Pattern Matching vs Lexical Grammar Specification
Perm url with updates: http://xahlee.org/cmaci/notation/pattern_matching_vs_pattern_spec.html
Pattern Matching vs Lexical Grammar Specification
Amazon Kindle. Read books under the sun. Review
Xah Lee, 2008-05-01
This page is a personal note on the relation of pattern matching and lexical grammar specification, and their application in formal logic. Pattern matching here can mean textual pattern matching such as regex or list structure and datatype pattern matching such as in Mathematica.

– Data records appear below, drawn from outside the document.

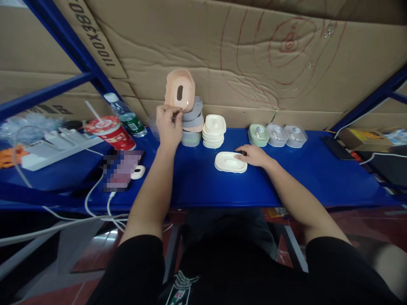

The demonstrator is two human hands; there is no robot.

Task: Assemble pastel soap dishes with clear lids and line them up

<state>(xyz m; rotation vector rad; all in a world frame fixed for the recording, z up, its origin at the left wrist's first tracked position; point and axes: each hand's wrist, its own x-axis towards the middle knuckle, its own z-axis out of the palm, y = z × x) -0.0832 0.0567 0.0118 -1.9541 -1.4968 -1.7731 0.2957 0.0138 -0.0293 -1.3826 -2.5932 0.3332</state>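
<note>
My left hand is closed on the near rim of a peach plastic box, which has a dark oval mark or slot in its base. The box is tilted up above a stack of grey, peach and green boxes. My right hand grips the right end of a cream plastic lid lying flat on the blue table. Between the hands, farther back, stands a pile of cream lids.
Three closed boxes, one green and two greyish, stand in a row at the back right. To the left are a water bottle, a red cup with a straw, a phone and white cables. Cardboard walls the back.
</note>
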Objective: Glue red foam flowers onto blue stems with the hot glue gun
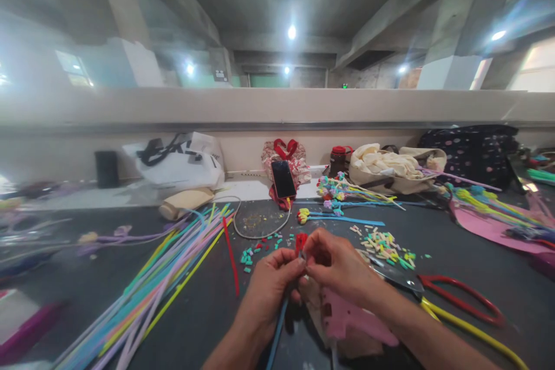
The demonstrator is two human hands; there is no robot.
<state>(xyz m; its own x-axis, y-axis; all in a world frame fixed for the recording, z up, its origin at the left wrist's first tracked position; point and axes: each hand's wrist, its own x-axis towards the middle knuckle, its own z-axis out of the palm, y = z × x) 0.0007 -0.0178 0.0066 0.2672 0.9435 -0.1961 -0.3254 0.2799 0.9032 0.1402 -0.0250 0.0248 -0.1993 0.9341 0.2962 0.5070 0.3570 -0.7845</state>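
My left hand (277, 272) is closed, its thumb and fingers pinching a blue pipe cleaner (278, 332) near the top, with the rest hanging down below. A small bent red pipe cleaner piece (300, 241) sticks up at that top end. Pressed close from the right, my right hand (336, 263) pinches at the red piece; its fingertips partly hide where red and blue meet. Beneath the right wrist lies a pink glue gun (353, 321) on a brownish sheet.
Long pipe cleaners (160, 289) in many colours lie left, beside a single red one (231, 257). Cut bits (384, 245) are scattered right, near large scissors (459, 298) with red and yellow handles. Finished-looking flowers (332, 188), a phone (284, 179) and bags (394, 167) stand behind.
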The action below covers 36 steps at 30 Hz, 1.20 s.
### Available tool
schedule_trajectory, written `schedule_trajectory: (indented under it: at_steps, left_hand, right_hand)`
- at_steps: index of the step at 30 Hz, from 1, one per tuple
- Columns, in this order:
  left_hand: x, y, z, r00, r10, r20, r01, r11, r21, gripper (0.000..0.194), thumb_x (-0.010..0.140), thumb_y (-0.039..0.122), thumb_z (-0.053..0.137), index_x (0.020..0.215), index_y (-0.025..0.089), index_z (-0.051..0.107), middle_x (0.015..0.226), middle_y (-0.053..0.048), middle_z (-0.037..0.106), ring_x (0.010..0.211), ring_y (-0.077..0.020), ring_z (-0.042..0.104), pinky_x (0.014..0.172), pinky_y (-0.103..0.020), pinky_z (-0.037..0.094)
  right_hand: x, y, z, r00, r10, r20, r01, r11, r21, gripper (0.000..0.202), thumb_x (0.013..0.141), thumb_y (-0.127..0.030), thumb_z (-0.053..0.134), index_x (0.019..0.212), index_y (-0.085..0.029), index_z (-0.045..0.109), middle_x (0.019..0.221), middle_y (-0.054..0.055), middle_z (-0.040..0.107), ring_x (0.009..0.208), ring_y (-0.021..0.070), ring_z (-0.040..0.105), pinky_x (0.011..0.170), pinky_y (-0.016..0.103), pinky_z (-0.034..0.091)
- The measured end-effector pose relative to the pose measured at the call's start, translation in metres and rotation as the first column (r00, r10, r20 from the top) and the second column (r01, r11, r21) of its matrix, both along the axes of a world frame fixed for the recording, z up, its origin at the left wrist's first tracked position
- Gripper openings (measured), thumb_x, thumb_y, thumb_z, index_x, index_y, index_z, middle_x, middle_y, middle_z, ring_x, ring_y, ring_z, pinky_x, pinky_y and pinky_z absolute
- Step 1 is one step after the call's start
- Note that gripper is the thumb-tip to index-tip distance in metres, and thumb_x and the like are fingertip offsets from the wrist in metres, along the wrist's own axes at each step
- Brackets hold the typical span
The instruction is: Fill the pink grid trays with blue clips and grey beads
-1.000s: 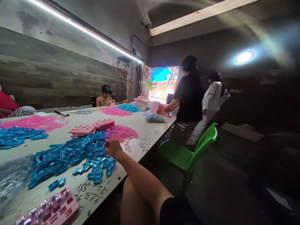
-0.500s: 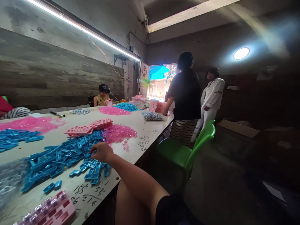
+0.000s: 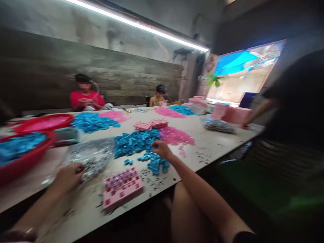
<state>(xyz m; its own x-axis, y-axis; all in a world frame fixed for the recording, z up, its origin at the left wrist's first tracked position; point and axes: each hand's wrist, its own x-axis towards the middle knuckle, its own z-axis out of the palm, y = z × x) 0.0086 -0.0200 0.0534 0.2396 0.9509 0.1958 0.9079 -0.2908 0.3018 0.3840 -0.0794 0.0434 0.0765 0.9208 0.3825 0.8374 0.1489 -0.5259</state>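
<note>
My right hand [image 3: 162,150] is over the near right side of a pile of blue plastic pieces [image 3: 136,141], its fingers curled together; anything between them is too small to make out. My left hand [image 3: 69,177] is at the edge of a clear plastic bag of small shiny parts [image 3: 93,162]. Its fingers are bent and blurred, and what they hold is unclear. Between my hands, near the table edge, lies a pink tray [image 3: 124,194] with clear purplish pieces in its back slots. Pink translucent pieces [image 3: 177,135] are heaped beyond my right hand.
Red basins [image 3: 52,138] stand at the left. Two stacked pink trays [image 3: 144,126] lie behind the blue pile. Two people [image 3: 87,98] [image 3: 157,100] sit across the table [image 3: 202,145]. A person in dark clothes [image 3: 296,111] stands close at the right, a hand on the table.
The view has swung left, bringing my left hand, the red basins and a seated person in red into sight. My right hand stays near the blue pile.
</note>
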Motion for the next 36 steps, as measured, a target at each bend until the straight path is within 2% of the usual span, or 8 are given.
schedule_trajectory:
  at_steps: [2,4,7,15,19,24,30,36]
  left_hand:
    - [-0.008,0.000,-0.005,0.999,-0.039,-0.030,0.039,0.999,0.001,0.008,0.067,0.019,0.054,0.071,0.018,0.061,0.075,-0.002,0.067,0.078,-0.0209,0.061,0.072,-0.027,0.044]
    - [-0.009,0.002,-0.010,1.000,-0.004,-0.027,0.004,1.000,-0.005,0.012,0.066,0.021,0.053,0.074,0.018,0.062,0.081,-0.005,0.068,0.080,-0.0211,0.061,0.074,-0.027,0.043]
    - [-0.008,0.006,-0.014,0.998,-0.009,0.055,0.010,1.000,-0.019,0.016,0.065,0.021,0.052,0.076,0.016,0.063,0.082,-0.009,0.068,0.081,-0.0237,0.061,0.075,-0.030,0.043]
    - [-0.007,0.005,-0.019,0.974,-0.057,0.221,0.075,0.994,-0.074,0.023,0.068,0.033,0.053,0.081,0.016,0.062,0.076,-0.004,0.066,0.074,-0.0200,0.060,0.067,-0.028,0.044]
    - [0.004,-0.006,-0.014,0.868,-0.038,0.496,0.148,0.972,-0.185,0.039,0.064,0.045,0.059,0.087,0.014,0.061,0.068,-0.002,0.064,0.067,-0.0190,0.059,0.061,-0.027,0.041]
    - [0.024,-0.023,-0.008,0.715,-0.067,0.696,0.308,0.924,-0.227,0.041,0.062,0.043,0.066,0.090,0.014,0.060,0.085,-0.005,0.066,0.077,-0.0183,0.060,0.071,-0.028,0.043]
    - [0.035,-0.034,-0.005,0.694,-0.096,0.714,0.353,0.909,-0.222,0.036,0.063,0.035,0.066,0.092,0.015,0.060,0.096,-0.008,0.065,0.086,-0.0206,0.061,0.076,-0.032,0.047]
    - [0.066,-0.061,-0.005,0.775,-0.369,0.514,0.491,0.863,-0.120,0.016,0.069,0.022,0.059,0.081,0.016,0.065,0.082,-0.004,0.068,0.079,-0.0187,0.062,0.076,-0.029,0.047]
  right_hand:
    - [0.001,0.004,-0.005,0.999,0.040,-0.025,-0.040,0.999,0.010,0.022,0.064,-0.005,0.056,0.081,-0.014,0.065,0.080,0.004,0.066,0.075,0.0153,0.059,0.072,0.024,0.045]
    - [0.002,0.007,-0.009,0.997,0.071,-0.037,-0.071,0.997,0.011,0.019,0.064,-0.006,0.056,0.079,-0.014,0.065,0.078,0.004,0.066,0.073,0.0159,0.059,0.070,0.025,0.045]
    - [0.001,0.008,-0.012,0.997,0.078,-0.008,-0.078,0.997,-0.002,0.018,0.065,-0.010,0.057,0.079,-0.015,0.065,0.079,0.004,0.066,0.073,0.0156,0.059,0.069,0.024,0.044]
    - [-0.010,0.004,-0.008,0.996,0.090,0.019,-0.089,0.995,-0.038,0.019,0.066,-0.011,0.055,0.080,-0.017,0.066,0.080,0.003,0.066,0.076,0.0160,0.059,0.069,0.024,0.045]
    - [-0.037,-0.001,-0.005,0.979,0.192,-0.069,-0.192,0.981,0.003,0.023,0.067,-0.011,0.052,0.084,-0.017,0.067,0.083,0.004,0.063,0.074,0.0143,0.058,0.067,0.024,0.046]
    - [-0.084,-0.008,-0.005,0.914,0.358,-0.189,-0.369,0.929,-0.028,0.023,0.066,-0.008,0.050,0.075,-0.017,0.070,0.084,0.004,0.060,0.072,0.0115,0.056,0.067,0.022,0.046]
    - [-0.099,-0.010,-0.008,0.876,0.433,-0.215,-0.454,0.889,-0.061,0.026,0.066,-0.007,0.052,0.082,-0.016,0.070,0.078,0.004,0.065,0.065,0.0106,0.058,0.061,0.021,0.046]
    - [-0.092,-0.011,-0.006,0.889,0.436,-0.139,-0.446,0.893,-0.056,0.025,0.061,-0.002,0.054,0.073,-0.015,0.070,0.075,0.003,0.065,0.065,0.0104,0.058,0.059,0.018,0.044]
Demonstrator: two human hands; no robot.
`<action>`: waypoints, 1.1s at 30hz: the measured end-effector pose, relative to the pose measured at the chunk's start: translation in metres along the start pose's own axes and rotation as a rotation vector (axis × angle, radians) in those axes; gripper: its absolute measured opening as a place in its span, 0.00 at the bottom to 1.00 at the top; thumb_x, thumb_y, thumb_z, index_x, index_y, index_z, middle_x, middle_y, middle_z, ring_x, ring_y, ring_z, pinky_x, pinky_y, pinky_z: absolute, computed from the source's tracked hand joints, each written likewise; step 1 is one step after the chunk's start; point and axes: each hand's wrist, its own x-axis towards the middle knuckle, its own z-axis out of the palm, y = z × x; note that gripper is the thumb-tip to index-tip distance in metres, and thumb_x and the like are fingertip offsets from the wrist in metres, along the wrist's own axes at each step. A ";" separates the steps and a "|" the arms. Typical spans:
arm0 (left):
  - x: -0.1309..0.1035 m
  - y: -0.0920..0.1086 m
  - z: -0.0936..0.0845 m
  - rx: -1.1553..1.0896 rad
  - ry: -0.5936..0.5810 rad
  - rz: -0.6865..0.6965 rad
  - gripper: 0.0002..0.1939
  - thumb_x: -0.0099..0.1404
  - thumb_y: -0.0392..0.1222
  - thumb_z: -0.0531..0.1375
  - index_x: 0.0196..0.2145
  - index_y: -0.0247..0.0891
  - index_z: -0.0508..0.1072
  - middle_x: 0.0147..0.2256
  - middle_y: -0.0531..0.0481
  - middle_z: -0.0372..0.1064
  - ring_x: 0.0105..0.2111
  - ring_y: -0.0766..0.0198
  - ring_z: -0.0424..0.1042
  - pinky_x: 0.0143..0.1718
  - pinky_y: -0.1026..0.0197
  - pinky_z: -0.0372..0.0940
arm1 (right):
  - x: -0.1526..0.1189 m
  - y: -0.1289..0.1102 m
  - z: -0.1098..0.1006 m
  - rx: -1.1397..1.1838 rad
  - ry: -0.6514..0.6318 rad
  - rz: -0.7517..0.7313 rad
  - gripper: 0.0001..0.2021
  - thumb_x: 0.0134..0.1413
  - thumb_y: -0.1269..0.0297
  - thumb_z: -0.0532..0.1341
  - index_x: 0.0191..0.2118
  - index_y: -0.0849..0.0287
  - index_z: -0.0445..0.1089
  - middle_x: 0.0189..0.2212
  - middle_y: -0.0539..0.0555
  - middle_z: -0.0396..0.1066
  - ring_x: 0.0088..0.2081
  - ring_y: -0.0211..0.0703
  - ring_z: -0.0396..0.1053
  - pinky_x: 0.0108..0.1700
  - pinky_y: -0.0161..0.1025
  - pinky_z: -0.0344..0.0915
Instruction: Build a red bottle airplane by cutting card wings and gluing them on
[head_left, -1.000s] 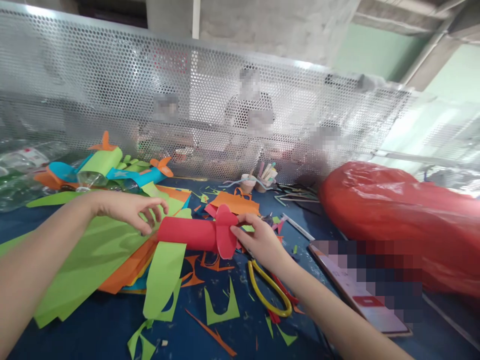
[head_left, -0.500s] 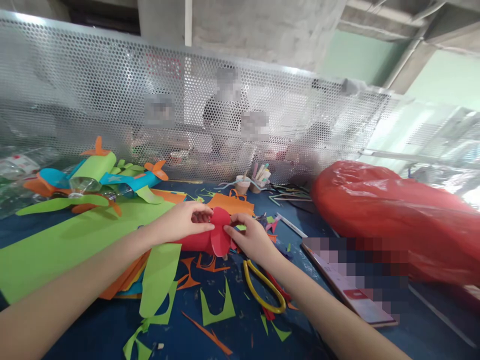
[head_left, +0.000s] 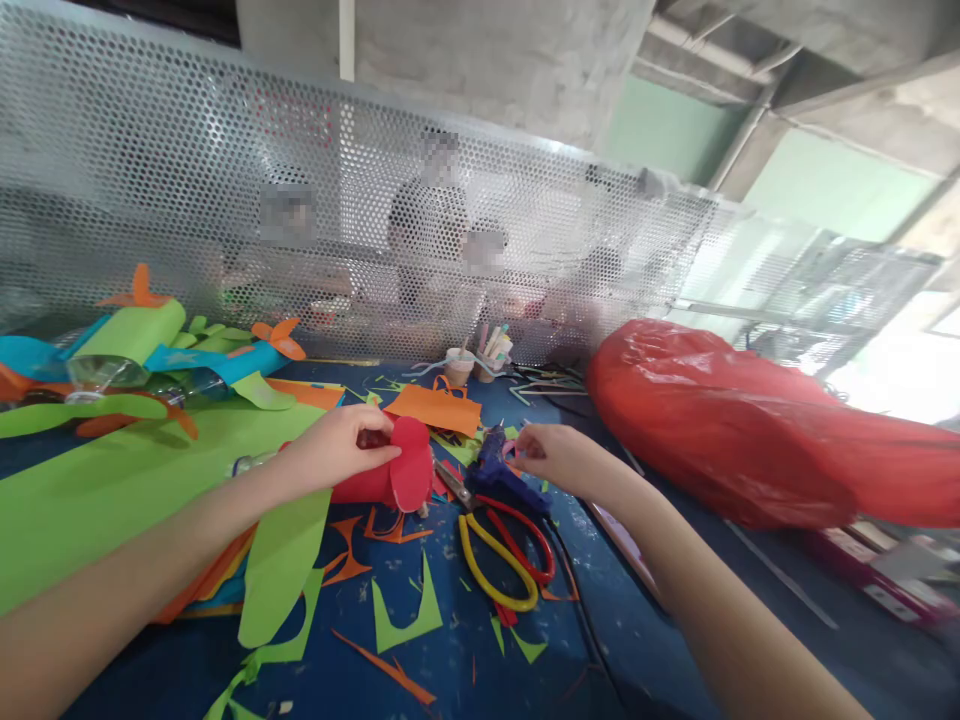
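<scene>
A red paper piece with rounded ends [head_left: 411,465] stands at the end of a red-covered bottle [head_left: 360,487]. My left hand [head_left: 351,445] pinches the red piece at its left edge. Over to the right, my right hand [head_left: 551,455] is apart from it, beside a dark blue glue gun [head_left: 499,465]; its fingers are curled, and what they hold, if anything, is too small to name. Scissors with yellow and red handles [head_left: 499,560] lie just below the glue gun.
Green sheets [head_left: 165,480] and bottle models with orange propellers [head_left: 281,340] fill the left. Cups of pens [head_left: 491,355] stand near the perforated metal screen [head_left: 360,200], with people behind it. A red plastic bag [head_left: 720,420] lies right. Paper scraps [head_left: 409,610] are scattered in front.
My right hand has let go of the red paper piece and moved right, to the glue gun. My left hand still pinches the piece. The view has shifted to the right.
</scene>
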 end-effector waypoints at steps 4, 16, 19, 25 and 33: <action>0.001 -0.003 0.001 0.015 0.031 -0.018 0.12 0.61 0.50 0.57 0.29 0.40 0.71 0.29 0.51 0.71 0.29 0.60 0.69 0.32 0.59 0.62 | -0.012 0.018 0.021 -0.096 -0.058 0.053 0.12 0.44 0.59 0.66 0.34 0.62 0.72 0.33 0.61 0.74 0.35 0.53 0.70 0.37 0.43 0.63; 0.000 -0.001 0.002 -0.313 0.229 -0.121 0.13 0.63 0.50 0.53 0.27 0.40 0.66 0.22 0.54 0.68 0.25 0.62 0.71 0.34 0.59 0.66 | -0.032 0.002 0.046 -0.036 -0.038 0.080 0.14 0.55 0.73 0.55 0.48 0.68 0.64 0.48 0.69 0.67 0.52 0.54 0.65 0.53 0.45 0.59; 0.001 -0.004 0.004 -0.359 0.278 -0.150 0.13 0.64 0.52 0.51 0.30 0.40 0.65 0.20 0.56 0.66 0.24 0.61 0.72 0.30 0.60 0.67 | -0.039 0.000 0.036 0.020 -0.021 0.082 0.15 0.58 0.69 0.52 0.50 0.65 0.62 0.49 0.66 0.67 0.51 0.51 0.66 0.52 0.45 0.61; 0.002 -0.010 0.006 -0.444 0.311 -0.188 0.14 0.64 0.55 0.51 0.30 0.41 0.63 0.19 0.56 0.65 0.24 0.60 0.74 0.27 0.61 0.68 | -0.049 -0.018 0.006 0.596 0.042 0.232 0.19 0.52 0.46 0.58 0.40 0.57 0.65 0.24 0.48 0.66 0.27 0.42 0.66 0.31 0.38 0.64; 0.002 -0.010 0.006 -0.478 0.320 -0.208 0.13 0.64 0.53 0.51 0.29 0.42 0.61 0.19 0.57 0.64 0.23 0.60 0.75 0.25 0.62 0.68 | -0.052 -0.050 -0.009 0.626 -0.114 0.156 0.24 0.47 0.38 0.58 0.24 0.57 0.62 0.18 0.47 0.61 0.21 0.35 0.57 0.22 0.33 0.56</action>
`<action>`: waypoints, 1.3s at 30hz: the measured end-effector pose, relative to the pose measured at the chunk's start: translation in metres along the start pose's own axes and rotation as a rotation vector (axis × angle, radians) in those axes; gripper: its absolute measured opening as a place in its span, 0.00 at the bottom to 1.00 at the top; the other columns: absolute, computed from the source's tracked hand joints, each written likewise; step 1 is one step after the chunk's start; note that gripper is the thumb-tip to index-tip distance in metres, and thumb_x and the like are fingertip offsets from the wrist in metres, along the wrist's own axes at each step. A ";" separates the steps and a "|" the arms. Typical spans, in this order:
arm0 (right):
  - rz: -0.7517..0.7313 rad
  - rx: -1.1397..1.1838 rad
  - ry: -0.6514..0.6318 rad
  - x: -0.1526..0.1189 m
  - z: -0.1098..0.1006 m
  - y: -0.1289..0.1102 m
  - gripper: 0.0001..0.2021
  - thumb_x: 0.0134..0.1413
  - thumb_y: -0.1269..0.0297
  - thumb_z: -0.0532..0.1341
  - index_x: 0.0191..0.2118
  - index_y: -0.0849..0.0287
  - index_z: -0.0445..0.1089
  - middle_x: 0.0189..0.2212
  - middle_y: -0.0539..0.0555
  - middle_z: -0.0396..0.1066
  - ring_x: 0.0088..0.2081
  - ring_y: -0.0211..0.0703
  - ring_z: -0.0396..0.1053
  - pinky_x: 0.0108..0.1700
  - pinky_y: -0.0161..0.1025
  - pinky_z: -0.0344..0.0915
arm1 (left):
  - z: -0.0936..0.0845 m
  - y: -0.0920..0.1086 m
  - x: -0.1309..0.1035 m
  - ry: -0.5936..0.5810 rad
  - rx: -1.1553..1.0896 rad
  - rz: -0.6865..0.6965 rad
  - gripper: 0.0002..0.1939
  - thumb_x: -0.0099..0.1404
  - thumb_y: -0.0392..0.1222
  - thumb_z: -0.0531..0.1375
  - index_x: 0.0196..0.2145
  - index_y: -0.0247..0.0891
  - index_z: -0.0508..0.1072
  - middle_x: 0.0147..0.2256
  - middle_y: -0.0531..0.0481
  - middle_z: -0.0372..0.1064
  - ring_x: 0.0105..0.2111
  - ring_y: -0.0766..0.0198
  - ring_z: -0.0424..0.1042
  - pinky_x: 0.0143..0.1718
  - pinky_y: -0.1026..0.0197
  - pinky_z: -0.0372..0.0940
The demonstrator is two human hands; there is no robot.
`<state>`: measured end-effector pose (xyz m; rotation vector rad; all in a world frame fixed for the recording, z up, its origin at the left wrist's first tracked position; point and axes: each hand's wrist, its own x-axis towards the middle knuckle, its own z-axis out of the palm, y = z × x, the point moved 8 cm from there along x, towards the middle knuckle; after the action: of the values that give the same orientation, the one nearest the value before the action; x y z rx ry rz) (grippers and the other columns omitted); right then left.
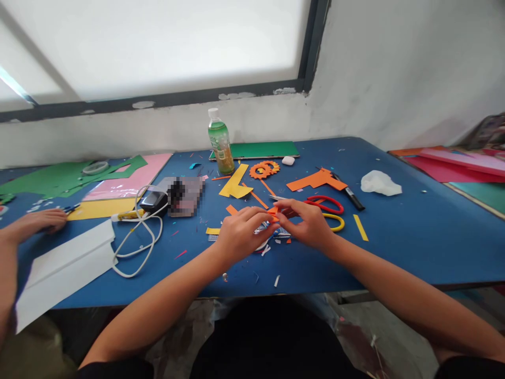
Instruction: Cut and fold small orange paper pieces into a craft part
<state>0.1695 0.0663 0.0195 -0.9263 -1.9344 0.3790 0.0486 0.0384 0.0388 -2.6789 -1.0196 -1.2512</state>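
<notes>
2 hands: left hand [245,231] and right hand [303,222], fingertips of both pinching 1 small orange paper piece [273,211] between them, over the blue table [410,231] | just beside right hand: 2 handle loops, red [328,199] and yellow [341,223] | beyond: 1 yellow L-shaped cutout [235,185], 2 orange toothed rings [268,169], 1 orange angled cutout [315,180], 1 bottle [221,146] | far left: 1 co-worker's hand [49,220]

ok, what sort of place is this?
Likely a craft workspace, perhaps a classroom: red-and-yellow-handled metal scissors, toothed orange paper-like rings and cut green sheets share one long blue table.
</notes>
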 end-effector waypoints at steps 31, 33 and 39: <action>0.039 0.148 -0.112 0.000 0.007 0.000 0.10 0.53 0.68 0.57 0.42 0.60 0.70 0.33 0.54 0.76 0.32 0.40 0.75 0.35 0.35 0.72 | 0.004 -0.021 0.008 -0.060 -0.167 -0.112 0.03 0.60 0.35 0.59 0.32 0.35 0.72 0.28 0.51 0.75 0.25 0.71 0.73 0.26 0.72 0.67; 0.095 0.145 -0.099 0.000 0.008 0.005 0.10 0.52 0.68 0.57 0.41 0.61 0.70 0.33 0.54 0.76 0.33 0.41 0.75 0.36 0.36 0.72 | 0.004 -0.014 0.006 -0.041 -0.073 -0.022 0.03 0.60 0.34 0.58 0.32 0.35 0.72 0.28 0.50 0.75 0.25 0.69 0.73 0.27 0.70 0.67; 0.138 0.161 -0.117 0.001 0.012 0.009 0.10 0.51 0.70 0.56 0.40 0.61 0.70 0.31 0.54 0.76 0.32 0.41 0.74 0.34 0.35 0.71 | 0.004 -0.011 0.004 -0.019 0.020 0.015 0.04 0.62 0.37 0.57 0.33 0.35 0.71 0.30 0.48 0.75 0.29 0.66 0.74 0.30 0.66 0.68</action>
<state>0.1633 0.0746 0.0086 -0.9509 -1.9178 0.6729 0.0468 0.0505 0.0359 -2.6841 -1.0063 -1.2088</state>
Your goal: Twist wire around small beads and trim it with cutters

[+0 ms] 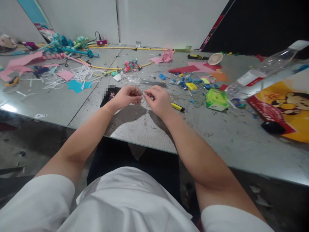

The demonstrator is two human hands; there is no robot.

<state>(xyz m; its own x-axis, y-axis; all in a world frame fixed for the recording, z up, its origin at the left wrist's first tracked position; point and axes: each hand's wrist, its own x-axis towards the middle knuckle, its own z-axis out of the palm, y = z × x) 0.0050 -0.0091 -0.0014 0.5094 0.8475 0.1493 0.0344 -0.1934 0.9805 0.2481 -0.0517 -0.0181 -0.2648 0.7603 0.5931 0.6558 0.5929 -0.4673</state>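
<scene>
My left hand [124, 96] and my right hand [159, 99] are close together above the grey table [137, 129]. Between their fingertips is a thin, bent, looped piece of wire [140, 93]; its full shape is partly hidden by the fingers. Both hands pinch it, thumb against fingers. Beside my left hand lies a flat black object [106, 98], partly blurred out. A yellow and black utility knife [177, 106] sticks out from beneath my right hand. Just beyond the hands lie several thin straight wires [142, 80].
Blue and yellow clay-like bits [191, 86] and a green packet [217, 99] lie to the right. A clear plastic bottle [260, 72] leans near a yellow-red bag [289, 106]. White paper strips [79, 75], pink paper [65, 75] and teal crafted pieces [62, 42] cover the left.
</scene>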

A Need For Lexical Grammar Spec Lang
In computing, there's pattern matching. e.g. those in Mathematica, for pattern matching list structure and datatypes ( Mathematica patterns ) , and those in perl, for pattern matching strings. These pattern matching domain-specific languages are designed to match patterns, but i have realized, that they are rather unfit, when used as a mean to specify textual forms. In short, what i came to understand is that pattern matching facilities (may it be regex for strings or Mathematica's for symbolic expressions), although powerful, but is not capable of specifying formal grammar, even very simple ones. (this seems obvious now, when stated as above, but it was a realization for me.)
Often, when writing doc or in verbal communication, on computer programing or doing math with Mathematica, you are tempted to use a pattern to communicate a particular form a expression may have. For example, you would like to say that email address has the form xyz, where xyz is a perl regex:
Similarly, you might use regex to communicate the form of a url, domain name, file path. In math (especially in formal logic or in computer algebra systems), i often want to say that certain function has the form xyz, where xyz is a Mathematica pattern that indicates the function's parameters, output, and their types. (For example: a computer language expression analogous to traditional notation 「f:ℂ²→ℝ³」). However, in practice, using regex or Mathematica's patterns for the purpose of specifying a form, is often unsatisfactory. Typically, using patterns only gives a general idea, but isn't a correct specification of the form. For the purpose of giving a general idea, verbal English description is almost as good. Almost.
For example, in the official doc for E-mail address (RFC 2822), it does not use a regex to specify email address's syntax. Instead, it uses a variant of BNF mixed with many pages of explanations, for human reading.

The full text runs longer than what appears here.